● Try it: Using the material below, work out how many lines contain "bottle". Only the number is wanted.

● Extracted material:
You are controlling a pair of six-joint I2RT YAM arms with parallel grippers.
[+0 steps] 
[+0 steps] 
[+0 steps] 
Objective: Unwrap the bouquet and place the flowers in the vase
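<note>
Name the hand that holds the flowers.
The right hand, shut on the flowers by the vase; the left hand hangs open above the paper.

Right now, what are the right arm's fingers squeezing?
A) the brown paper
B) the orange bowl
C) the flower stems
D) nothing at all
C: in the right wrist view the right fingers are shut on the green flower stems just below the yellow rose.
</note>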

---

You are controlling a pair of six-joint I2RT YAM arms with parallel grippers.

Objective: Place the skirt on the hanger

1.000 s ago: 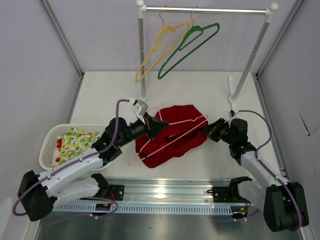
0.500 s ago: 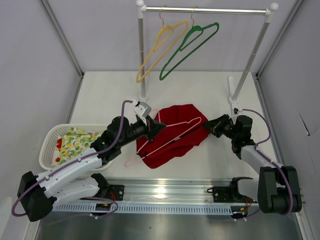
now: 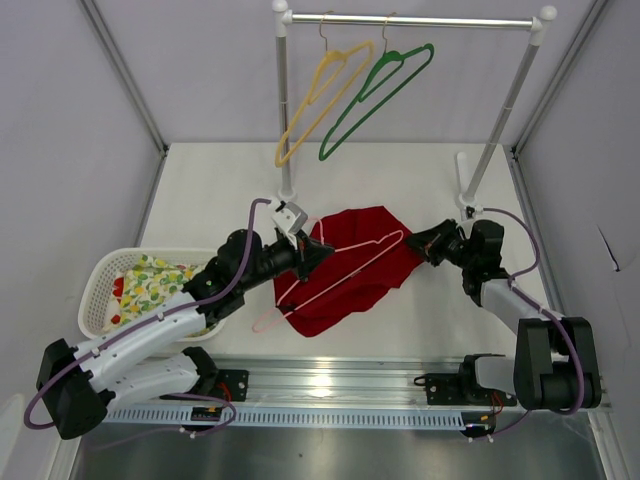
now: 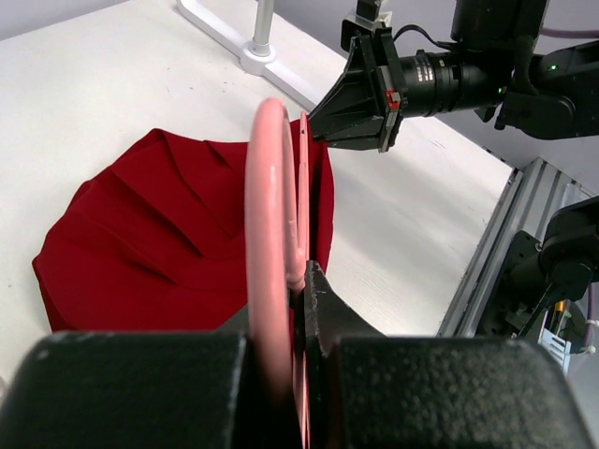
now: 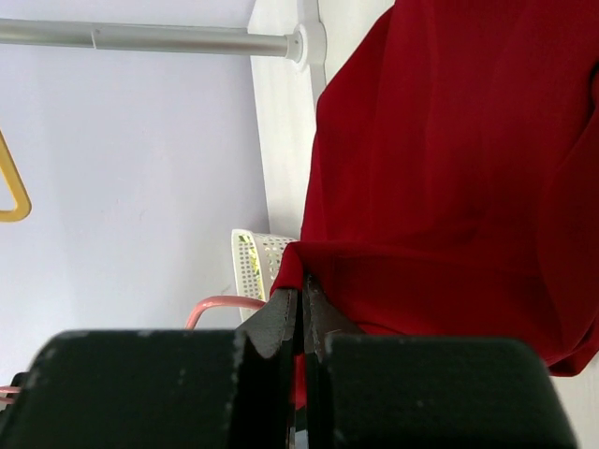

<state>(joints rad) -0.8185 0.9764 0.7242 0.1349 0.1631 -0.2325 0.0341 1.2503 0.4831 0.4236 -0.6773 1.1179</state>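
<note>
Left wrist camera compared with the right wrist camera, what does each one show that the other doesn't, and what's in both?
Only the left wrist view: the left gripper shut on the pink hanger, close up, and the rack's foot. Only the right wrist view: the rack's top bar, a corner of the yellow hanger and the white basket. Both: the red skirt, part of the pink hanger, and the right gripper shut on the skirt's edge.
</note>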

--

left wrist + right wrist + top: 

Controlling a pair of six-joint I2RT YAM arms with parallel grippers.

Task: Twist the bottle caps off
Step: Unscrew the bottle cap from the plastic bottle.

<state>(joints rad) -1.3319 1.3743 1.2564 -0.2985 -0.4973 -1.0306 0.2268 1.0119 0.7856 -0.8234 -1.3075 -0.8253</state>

● Answer section: 2